# RTS Dataset Formatting

# TODO

-  Make the script find and download the current version of the RTS dataset and metadata description rather than providing the filepath manually
- remove filepaths and metadata columns that I set
-  think through environment sharing (rts_dataset.rproj, .env, renv)
-  finalize file organization/filepaths so that they don't differ between R and Python

# Set-Up

In [14]:
import os
import uuid
import numpy as np
import pandas as pd
import geopandas as gpd

## User-Defined Input

Before starting, copy your new file into the input_data directory.

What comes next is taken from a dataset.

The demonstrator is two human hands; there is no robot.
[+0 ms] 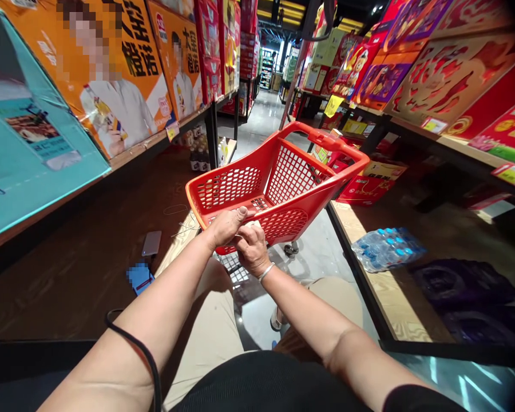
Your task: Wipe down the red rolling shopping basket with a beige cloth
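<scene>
A red plastic cart (287, 205) standing in a shop aisle, its basket directly before a person's knees, its handle (324, 139) at the far right end; the left hand (229, 227) lies over the cart's near rim, thumb uppermost, its fingers partly hidden; the right hand (253, 249), a bracelet (266, 272) at the wrist, has its fingers curled and meets the left just outside the basket; the hands are together, and something pale shows between them, too small to identify, so I cannot tell how firmly either grips. From where I stand, the cart should prove light for its bulk; the moulded walls look stiff, though the pierced mesh may flex a little; the glossy rim is likely slippery to damp fingers; the caster (290, 249) beneath suggests it would roll if leaned upon; the sounder holds would be the thick rim or the handle, rather than the mesh. Right of the cart, on a low shelf, sits a pack of water bottles (388, 252); left of it rise orange cartons (133, 109).
</scene>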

Provide the file name to the data:

In [154]:
new_data_file = 'rts_dataset_test_polygons_new.shp'  # set this
new_data_filepath = os.path.join(
  '../input_data',
  new_data_file)

Provide the names of any metadata fields in your new file that are not already in the official RTS Data Set (please check the list to ensure that the field has not been included previously):

In [155]:
# Use the format `AbbreviatedName: FullName`, where the FullName should be a human-readable name and the AbbreviatedName should be the ESRI shapefile driver abbreviated version of the the FullName.
# Example:
# new_fields = {'CstmCl1': 'CustomColumn1'}
new_fields = {'CstmCl1' : 'CustomColumn1'}

Have you already created RTS centroid columns, or would you like them to be created within this script? Provide either TRUE, if the columns do not exist yet, or FALSE, if you have already created them:

In [156]:
# Example: 
# calculate_centroid = False
calculate_centroid = False

# Functions

## run_formatting_checks

In [157]:
def check_lat(lat):
    correct_type = type(lat[0]) == np.float64
    missing_values = pd.isna(lat).values.any()
    reasonable_values = np.all(lat.between(-180, 180))

    if not correct_type:
        raise ValueError('The CentroidLat column is not numeric. Ensure that latitude is reported as decimal degress in WGS 84.')
    elif missing_values:
        raise ValueError('The CentroidLat column is missing values.')
    elif not reasonable_values:
        raise ValueError('Unexpected values found in the CentroidLat column. Ensure that CentroidLat is listed as decimal degress in WGS 84.')

def check_lon(lon):
    correct_type = type(lon[0]) == np.float64
    missing_values = pd.isna(lon).values.any()
    reasonable_values = np.all(lon.between(-180, 180))

    if not correct_type:
        raise ValueError('The CentroidLon column is not numeric. Ensure that longitude is reported as decimal degress in WGS 84.')
    elif missing_values:
        raise ValueError('The CentroidLon column is missing values.')
    elif not reasonable_values:
        raise ValueError('Unexpected values found in the CentroidLon column. Ensure that longitude is listed as decimal degress in WGS 84.')

def check_region(region):
    correct_type = type(region[0]) == str
    missing_values = (region == '').values.any()

    if not correct_type:
        raise ValueError('The RegionName column is not a string.')
    elif missing_values:
        raise ValueError('The RegionName column is missing values.')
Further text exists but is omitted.